New Jack Swing! Bell Biv Devoe created a musical genre that took over R&B charts and disappeared completely within a couple of years. Their advice to never trust a big butt and a smile remains as trenchant today as it did 18 years ago. The video features some truly embarrassing green screen dancing by the group, and some pretty solid dancing in the background. At one point the definition of New Jack Swing flashes across the screen, and “Now You Know.” I feel bad for anybody who wanted to dance in the early nineties and didn’t have two or three friends around to do the coordinated steps with them. There was an unofficial “no dancing without a troupe” rule in effect. Also Biv was exploiting children, as we touched on above.

“Right Here Right Now” by Jesus Jones

Ah Jesus Jones. You took your shot and you nailed it. Nobody outside of your hometown would recognize any one of you if they saw you in a grocery store, but “Right Here, Right Now” is ubiquitous almost 20 years later. This is the only song I remember ever calling a radio station to ask that it be played. The video, like all of these videos, is a live performance, with images of the end of the Cold War projected on video screens behind the band. Oh, you didn’t know that this song is a celebration of the end of the Cold War? Yeah, even while watching the video I didn’t realize it, but Wikipedia assures me that this is the case. Perhaps you associate it with the K-Mart commercial, or the Ford commercial, or you’re thinking of the Crystal Pepsi commercial which was actually “Right Now,” or the dozen commercials featuring the song of the same name by Fatboy Slim. If you want to strike advertising gold, write a song and stick “right now” in the title.

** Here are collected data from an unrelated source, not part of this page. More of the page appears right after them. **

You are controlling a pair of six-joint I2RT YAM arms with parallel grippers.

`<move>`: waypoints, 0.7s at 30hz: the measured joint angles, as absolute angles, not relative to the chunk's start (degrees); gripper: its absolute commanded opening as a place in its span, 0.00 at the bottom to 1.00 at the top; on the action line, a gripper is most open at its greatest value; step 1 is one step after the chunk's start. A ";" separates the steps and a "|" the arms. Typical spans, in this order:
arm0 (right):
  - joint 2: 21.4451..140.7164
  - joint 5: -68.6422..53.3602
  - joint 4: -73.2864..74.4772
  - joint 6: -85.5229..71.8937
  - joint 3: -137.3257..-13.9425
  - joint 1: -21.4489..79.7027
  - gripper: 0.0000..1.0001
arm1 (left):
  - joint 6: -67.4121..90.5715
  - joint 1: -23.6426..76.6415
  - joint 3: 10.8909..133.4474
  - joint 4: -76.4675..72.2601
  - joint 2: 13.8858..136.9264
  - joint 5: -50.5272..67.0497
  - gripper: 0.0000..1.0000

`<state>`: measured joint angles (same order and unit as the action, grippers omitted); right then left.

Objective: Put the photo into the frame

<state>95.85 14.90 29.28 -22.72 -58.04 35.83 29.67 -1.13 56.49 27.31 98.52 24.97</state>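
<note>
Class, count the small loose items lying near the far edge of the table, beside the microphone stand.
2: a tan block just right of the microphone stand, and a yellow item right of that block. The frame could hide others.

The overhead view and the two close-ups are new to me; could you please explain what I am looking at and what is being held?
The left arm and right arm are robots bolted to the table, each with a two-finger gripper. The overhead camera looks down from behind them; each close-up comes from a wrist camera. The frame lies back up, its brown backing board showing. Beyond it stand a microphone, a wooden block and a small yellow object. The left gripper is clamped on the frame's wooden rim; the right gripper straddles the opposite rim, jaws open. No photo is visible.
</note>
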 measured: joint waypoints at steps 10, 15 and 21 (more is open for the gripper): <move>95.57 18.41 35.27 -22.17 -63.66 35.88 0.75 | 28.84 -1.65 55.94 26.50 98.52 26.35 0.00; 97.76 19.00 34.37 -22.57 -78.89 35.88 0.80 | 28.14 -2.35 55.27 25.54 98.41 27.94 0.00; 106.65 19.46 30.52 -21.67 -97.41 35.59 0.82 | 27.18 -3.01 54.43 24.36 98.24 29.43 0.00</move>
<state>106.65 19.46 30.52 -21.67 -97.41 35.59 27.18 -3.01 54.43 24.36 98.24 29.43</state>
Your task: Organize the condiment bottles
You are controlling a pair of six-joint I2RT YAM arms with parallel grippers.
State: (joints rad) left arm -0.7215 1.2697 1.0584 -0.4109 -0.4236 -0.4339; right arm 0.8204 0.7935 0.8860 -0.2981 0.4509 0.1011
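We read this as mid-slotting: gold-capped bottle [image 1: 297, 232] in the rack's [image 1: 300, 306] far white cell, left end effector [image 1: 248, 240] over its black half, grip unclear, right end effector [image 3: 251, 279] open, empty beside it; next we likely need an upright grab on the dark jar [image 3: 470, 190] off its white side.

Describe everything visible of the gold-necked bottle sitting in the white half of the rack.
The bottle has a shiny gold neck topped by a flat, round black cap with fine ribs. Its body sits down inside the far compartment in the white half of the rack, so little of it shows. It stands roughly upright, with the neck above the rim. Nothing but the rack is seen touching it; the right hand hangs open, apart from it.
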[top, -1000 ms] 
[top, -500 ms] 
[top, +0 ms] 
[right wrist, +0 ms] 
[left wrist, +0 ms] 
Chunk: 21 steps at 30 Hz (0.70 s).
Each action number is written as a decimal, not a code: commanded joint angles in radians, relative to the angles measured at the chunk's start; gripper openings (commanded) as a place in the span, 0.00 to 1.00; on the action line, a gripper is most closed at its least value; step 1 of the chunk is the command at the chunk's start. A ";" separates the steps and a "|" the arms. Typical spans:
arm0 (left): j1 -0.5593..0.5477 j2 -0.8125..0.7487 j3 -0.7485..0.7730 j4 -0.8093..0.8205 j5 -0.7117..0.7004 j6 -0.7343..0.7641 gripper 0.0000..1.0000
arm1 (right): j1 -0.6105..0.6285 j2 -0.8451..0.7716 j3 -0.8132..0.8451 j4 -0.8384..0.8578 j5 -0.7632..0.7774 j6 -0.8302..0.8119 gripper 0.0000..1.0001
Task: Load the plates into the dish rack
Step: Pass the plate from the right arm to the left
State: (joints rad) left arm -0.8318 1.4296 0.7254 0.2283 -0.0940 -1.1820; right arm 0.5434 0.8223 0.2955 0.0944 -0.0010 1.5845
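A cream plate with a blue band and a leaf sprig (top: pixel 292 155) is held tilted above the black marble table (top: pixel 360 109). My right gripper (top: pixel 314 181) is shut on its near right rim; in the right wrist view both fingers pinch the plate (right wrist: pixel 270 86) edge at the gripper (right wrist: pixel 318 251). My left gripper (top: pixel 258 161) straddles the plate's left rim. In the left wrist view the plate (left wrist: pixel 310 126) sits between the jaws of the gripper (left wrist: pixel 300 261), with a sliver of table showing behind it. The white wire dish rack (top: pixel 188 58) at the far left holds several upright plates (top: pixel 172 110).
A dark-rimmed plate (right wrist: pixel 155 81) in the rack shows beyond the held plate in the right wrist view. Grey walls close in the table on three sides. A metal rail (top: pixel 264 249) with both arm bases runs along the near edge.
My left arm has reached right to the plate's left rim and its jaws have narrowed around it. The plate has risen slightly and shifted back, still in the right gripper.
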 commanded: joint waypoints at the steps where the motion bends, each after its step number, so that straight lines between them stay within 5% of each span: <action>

“U Can’t Touch This” by MC Hammer

This is probably the most important song of 4th grade. There’s not a lot to say about the video; it’s fun, the dancing is great, and genie pants look amazingly comfortable. My most enduring memory of this song was the following year when one of my friends did “MC Screwdriver” for the school lip sync contest, complete with tiny gold screwdriver on a chain (and some incredibly unfortunate in retrospect semi-blackface).

“Unskinny Bop” by Poison

Now this is a hair metal video. It starts with the members of Poison pulling up to the venue in vintage cars. CC Deville shows up in a cab with two metal babes, and tells the other band members to pay for it. Then we’re inside a massive arena and Poison is tearing it up onstage. Unskinny Bop is a Poison song that should have been a David Lee Roth song, and in 4th grade we loved the hell out of it. The video features so much jumping! Early on Bret Michaels does a little front flip roll, and they were so proud of themselves they rewound the tape so that he did it backwards as well. Bret is also joined onstage by poorly animated silhouettes of sexy dancers, because in 1990 the prospect of including shitty CGI was even more exciting than using actual sexy band dancers. Close on a heavy implication that CC and the babes are about to have a threesome, and it’s never made clear whether anybody actually paid the cab driver.

That’s all I covered for 1990. I hope it hit on some of your favorites.